● **What is needed**: Your task is to return the span of lines beginning at the one with "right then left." and ending at the last line of the data, exactly as it stands.

%%

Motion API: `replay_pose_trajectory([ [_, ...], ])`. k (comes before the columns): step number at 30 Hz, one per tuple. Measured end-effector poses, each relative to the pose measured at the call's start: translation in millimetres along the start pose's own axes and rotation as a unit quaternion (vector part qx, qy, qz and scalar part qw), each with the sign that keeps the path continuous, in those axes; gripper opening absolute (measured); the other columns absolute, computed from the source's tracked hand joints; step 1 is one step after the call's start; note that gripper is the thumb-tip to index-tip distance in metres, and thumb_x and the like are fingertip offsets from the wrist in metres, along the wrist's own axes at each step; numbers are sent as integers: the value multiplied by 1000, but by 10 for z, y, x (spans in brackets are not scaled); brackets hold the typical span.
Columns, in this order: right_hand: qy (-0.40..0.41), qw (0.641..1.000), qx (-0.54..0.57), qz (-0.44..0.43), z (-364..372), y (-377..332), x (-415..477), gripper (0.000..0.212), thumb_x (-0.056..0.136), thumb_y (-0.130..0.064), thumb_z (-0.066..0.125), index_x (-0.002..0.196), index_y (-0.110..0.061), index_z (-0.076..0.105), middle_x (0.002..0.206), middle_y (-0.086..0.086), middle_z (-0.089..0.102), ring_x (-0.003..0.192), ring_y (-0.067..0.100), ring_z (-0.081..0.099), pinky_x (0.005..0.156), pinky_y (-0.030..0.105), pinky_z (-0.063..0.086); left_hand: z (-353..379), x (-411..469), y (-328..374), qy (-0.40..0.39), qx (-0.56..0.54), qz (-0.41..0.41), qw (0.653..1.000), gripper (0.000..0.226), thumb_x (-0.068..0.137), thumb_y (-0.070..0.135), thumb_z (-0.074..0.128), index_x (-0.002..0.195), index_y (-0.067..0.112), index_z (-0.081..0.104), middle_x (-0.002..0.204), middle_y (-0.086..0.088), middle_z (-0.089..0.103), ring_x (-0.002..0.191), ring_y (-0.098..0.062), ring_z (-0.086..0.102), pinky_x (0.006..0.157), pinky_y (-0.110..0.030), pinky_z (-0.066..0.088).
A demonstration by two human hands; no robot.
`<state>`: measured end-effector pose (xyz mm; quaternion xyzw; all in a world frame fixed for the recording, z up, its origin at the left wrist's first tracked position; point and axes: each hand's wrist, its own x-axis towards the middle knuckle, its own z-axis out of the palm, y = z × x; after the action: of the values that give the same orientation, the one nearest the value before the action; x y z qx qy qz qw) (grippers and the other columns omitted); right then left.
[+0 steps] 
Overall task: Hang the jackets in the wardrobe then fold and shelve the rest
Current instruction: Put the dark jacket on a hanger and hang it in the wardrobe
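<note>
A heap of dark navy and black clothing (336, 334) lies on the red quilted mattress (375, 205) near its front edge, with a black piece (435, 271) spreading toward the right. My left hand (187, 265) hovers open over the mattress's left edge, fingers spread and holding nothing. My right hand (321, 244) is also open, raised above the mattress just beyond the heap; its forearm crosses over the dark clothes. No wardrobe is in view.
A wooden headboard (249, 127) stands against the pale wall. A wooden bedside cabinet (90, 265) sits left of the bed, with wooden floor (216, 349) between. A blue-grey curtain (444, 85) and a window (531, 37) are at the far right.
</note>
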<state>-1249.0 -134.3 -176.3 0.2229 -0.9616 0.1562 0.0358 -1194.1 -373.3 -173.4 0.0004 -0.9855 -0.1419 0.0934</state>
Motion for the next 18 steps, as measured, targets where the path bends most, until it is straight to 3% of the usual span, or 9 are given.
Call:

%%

● **Result**:
`<state>`: measured end-effector pose (xyz mm; quaternion xyzw; all in a world frame fixed for the recording, z up, its origin at the left wrist's first tracked position; point and axes: each hand's wrist, its own x-axis towards the middle knuckle, its own z-axis out of the palm, y = z × x; after the action: of the values that give the same orientation, the one nearest the value before the action; x y z qx qy qz qw) (grippers and the other columns omitted); right then left.
[+0 steps] 
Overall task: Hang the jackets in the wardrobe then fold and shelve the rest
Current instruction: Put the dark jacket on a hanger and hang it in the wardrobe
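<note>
A heap of dark navy and black clothing (336, 334) lies on the red quilted mattress (375, 205) near its front edge, with a black piece (435, 271) spreading toward the right. My left hand (187, 265) hovers open over the mattress's left edge, fingers spread and holding nothing. My right hand (321, 244) is also open, raised above the mattress just beyond the heap; its forearm crosses over the dark clothes. No wardrobe is in view.
A wooden headboard (249, 127) stands against the pale wall. A wooden bedside cabinet (90, 265) sits left of the bed, with wooden floor (216, 349) between. A blue-grey curtain (444, 85) and a window (531, 37) are at the far right.
</note>
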<state>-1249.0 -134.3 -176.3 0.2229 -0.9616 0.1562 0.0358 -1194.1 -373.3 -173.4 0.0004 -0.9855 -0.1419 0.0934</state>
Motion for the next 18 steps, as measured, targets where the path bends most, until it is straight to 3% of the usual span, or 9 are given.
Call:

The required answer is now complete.